Skadra witches maintained the Veil between the Wilds and decided who — and what — was allowed to cross. The Veil kept the rest of the world from burning. At least on this continent, others were said to be completely overtaken by the creatures.
Gentry took a seat a healthy twenty rows up, and tried to tear her eyes away from that blood-soaked arena. Kit sat at her side. She hoped they didn’t stand out too much. The crowd was sparse, the early bird gamblers mostly littering the front rows. They looked like ants from where they were sitting.
As she trained to scan the crowd for any sign of her father, he murmured, “You’re going to need some enhancement to your sight to be able to spot him out.”
She paused and gave him a skeptical look.
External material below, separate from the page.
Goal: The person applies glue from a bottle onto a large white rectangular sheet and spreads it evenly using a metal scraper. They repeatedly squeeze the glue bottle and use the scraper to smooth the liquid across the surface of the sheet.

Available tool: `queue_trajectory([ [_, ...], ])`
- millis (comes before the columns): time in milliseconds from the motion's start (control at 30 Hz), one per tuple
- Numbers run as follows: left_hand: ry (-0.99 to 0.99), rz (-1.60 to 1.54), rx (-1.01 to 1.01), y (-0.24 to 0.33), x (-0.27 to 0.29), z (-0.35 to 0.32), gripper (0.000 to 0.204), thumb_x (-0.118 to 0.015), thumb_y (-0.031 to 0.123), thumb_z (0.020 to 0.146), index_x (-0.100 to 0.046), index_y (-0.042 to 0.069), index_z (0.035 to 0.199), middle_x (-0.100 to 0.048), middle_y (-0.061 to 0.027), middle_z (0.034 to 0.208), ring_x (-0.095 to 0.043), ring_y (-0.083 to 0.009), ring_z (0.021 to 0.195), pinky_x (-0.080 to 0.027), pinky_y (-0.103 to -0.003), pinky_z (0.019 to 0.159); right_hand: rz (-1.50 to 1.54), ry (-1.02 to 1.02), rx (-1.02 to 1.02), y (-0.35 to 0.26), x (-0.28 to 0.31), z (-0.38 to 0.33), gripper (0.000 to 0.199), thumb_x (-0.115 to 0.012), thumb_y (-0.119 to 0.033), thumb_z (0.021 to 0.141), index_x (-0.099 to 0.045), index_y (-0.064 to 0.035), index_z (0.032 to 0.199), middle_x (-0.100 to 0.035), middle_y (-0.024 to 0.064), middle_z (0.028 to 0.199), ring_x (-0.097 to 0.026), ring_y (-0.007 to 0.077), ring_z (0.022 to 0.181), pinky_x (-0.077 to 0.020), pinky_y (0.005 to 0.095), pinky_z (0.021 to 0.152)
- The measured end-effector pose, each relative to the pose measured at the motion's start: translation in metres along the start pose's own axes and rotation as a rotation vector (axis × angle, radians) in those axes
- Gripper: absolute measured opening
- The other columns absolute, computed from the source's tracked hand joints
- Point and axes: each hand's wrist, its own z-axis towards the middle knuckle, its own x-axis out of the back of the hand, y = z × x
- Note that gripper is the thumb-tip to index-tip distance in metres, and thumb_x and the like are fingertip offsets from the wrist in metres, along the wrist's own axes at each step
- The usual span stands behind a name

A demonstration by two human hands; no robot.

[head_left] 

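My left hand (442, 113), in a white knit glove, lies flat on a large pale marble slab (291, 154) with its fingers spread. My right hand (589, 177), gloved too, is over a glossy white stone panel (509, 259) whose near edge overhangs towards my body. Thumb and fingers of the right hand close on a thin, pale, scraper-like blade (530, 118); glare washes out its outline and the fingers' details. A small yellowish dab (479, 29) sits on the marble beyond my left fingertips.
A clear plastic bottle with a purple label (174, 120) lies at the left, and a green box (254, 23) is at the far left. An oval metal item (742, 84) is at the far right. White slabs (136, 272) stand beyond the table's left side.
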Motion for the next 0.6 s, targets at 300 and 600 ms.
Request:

Letting a witch magick her eyes sounded like a very stupid idea.
“I couldn’t harm you even if I wanted to”—Kit rolled his eyes—“and I sure don’t want to sit in these bleachers any longer than necessary. It’s a harmless spell. Little Benny would be able to do it in his sleep.”
Gentry blinked and shook her head, not enjoying the thought of that smiley young witch anywhere near this bloody arena. But Kit was right; she couldn’t make out any distinguishable characteristics of anyone with her current sight. Everyone looked like an ant. “Are there any side effects?”
“No side effects.”
“Okay”—Gentry swallowed her pride and turned in her hard plastic bleacher seat to face him—“go ahead then.”
Not wasting time, Kit placed a big hand on her face that covered her jawline to the tops of her cheekbones. He leaned forward as if to kiss her and repeat their performance from last night, his gaze focused in a way she hadn’t seen since he’d tried to kill her. His palm burned with heat as he murmured a few non-English words under his breath. Fascinated, Gentry watched his lips as he spoke in a language far too fluent and beautiful to come out of a human mouth. This was the first time she’d heard the arcane language spoken aloud, and it reminded her of the embarrassingly large number of years she’d studied it when she’d been a kid.
She’d wanted to be like her father, had been unable to accept that some people were just born special and others weren’t.
As soon as he finished his spell, Gentry felt her eyes heat with magic, the sensation surprisingly pleasant. And just like that, the warmth of his hand retreated, and she was left dealing with a million new details her brain struggled to keep up with.
The small granular structure which made up the bleacher seats.
The fine bits of sand on the arena’s floor which was dyed a slight red from blood. Tufts of fur and a multitude of fangs, scales, and talons littered its sands and some were even embedded in the walls.